▸ **What is being asked**
Copy each line of the listing below exactly and drop the images.
*** Data provided ***
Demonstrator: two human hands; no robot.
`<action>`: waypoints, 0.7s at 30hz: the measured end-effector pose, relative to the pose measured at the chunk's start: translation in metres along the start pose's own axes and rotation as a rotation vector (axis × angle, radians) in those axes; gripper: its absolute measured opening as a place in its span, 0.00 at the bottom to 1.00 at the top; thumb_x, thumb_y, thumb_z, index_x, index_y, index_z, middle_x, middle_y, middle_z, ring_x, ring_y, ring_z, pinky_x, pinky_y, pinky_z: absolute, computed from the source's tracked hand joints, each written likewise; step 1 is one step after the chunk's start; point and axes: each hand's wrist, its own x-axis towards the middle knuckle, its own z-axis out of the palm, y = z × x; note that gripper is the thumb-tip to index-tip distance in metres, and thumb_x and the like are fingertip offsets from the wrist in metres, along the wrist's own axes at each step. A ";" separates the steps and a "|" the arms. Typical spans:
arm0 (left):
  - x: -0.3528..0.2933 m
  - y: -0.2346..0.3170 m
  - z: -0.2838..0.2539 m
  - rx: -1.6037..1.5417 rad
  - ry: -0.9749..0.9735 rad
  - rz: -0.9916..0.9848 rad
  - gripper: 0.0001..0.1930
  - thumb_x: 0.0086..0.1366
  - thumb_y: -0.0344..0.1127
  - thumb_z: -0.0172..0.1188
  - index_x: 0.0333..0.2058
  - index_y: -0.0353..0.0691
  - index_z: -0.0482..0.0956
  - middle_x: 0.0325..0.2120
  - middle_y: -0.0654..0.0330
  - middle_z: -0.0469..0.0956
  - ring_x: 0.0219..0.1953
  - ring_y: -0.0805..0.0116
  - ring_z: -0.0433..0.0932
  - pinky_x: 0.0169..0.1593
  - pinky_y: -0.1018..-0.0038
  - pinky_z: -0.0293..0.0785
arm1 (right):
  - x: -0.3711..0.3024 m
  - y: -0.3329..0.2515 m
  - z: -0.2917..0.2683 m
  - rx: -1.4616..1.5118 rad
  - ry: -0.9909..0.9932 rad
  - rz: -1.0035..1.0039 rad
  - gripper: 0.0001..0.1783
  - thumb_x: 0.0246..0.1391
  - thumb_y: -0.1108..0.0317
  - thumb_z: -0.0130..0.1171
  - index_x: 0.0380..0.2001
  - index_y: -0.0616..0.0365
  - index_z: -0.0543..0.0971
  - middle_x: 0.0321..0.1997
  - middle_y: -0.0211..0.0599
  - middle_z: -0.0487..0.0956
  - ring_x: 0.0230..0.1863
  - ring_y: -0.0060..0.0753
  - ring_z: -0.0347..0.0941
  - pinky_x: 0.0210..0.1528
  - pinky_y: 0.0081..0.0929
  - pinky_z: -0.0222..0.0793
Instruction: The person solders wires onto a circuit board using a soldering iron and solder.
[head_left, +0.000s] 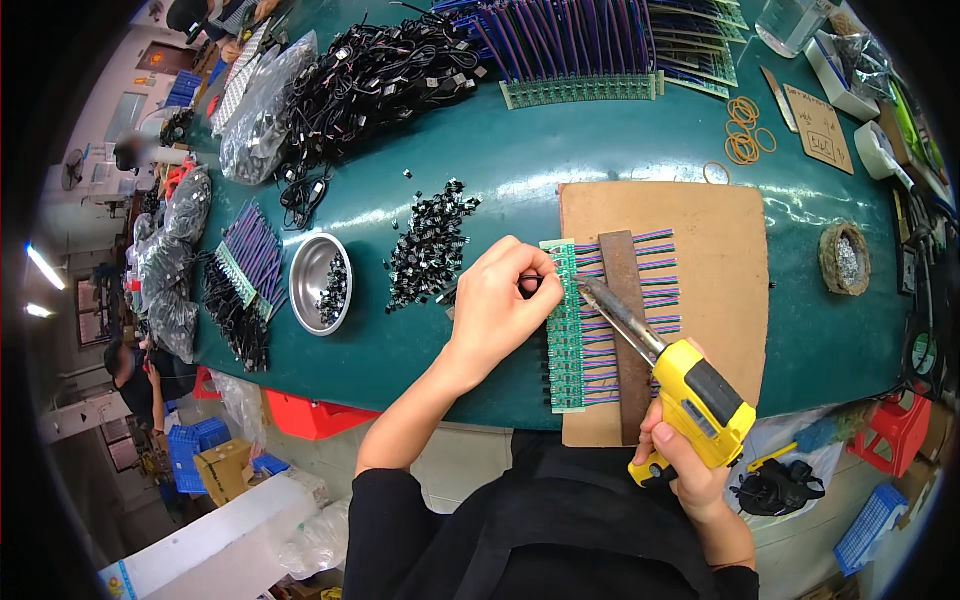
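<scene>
My right hand grips a yellow and black soldering gun by its handle. The gun's metal tip slants up-left to the upper part of a green circuit board panel. Beside that tip, my left hand is closed in a pinch on a thin black cable, mostly hidden by the fingers, at the panel's left edge. Rows of coloured wires run rightward from the panel. A rusty flat metal bar lies across them, on a cardboard sheet.
Left of my hands lie a heap of small black parts and a metal bowl. Black cables and wired panels cover the far side. Rubber bands and a round tin are at right. Other people are at far left.
</scene>
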 end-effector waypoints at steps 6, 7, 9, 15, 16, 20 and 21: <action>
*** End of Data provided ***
▸ **Written answer**
Demonstrator: two human hands; no robot.
`<action>`: waypoints, 0.7s at 30hz: the measured end-effector pose, relative to the pose measured at the chunk's start: translation in metres along the start pose's own axes and rotation as a rotation vector (axis × angle, radians) in those axes; gripper: its absolute measured opening as a place in its span, 0.00 at the bottom to 1.00 at the top; thumb_x, thumb_y, thumb_z, index_x, index_y, index_z, middle_x, middle_y, middle_z, ring_x, ring_y, ring_z, pinky_x, pinky_y, pinky_z: absolute, computed from the source's tracked hand joints, each written likewise; step 1 is one step after the chunk's start; point and axes: each hand's wrist, its own x-axis towards the middle knuckle, its own z-axis out of the palm, y = z × x; note that gripper is the thumb-tip to index-tip distance in metres, and thumb_x and the like are fingertip offsets from the wrist in metres, along the wrist's own axes at each step. A ";" separates the steps and a "|" the arms. Typical spans:
arm0 (left):
  - x: -0.3528..0.2933 m
  - y: -0.2346..0.3170 m
  - z: -0.2838..0.2539 m
  - rx: -1.6037..1.5417 rad
  - ry: -0.9749..0.9735 rad
  - rz: -0.9916..0.9848 rad
  - gripper: 0.0001..0.1930
  - thumb_x: 0.0086..0.1366
  - thumb_y: -0.0344..0.1127
  - thumb_z: -0.0172..0.1188
  - index_x: 0.0333..0.2058
  - index_y: -0.0353..0.0691
  - index_z: -0.0482..0.0956
  - middle_x: 0.0325..0.2120
  - middle_y: -0.0654..0.0330
  - middle_z: -0.0469..0.0956
  - ring_x: 0.0219..0.1953
  - ring_y: -0.0805..0.0116
  - ring_z: -0.0433..0.0932
  - pinky_x: 0.0169..0.1593
  - pinky_y: -0.1018..-0.0038
  - pinky_z: -0.0293..0.0785
arm1 (right):
  - x: -0.3711..0.3024 m
  - y: -0.3329..0.2515 m
  - z: -0.2917..0.2683 m
  - rx: -1.4616..1.5118 rad
  - ry: -0.9909..0.9932 rad
  - rz: -1.0035..1.0039 rad
  - gripper: 0.0001..0.1783
  - thumb_x: 0.0246..0.1391
  - thumb_y: -0.1108..0.0317
  - thumb_z: -0.0130..0.1171
  - index_x: 0.0380..0.2001
  - index_y: -0.0616..0.0365
  - index_z: -0.0543..0.0971
  - middle_x: 0.0321..0.1997
  - middle_y: -0.0211..0.0599
  - middle_z: -0.0487..0.0956
  - ring_x: 0.0230..0.1863
  - ring_y: -0.0060..0.0753
  - ring_z: -0.0347..0.0941
  - pinky_x: 0.0210..0.1528
  - pinky_y: 0.0081..0.0929
  - pinky_z: -0.0222..0.0793
Instruction: The person solders wires onto a circuit board using a soldering iron and solder.
[head_left, +0.000s] 
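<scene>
My right hand grips a yellow and black soldering gun by its handle. The gun's metal tip slants up-left to the upper part of a green circuit board panel. Beside that tip, my left hand is closed in a pinch on a thin black cable, mostly hidden by the fingers, at the panel's left edge. Rows of coloured wires run rightward from the panel. A rusty flat metal bar lies across them, on a cardboard sheet.
Left of my hands lie a heap of small black parts and a metal bowl. Black cables and wired panels cover the far side. Rubber bands and a round tin are at right. Other people are at far left.
</scene>
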 end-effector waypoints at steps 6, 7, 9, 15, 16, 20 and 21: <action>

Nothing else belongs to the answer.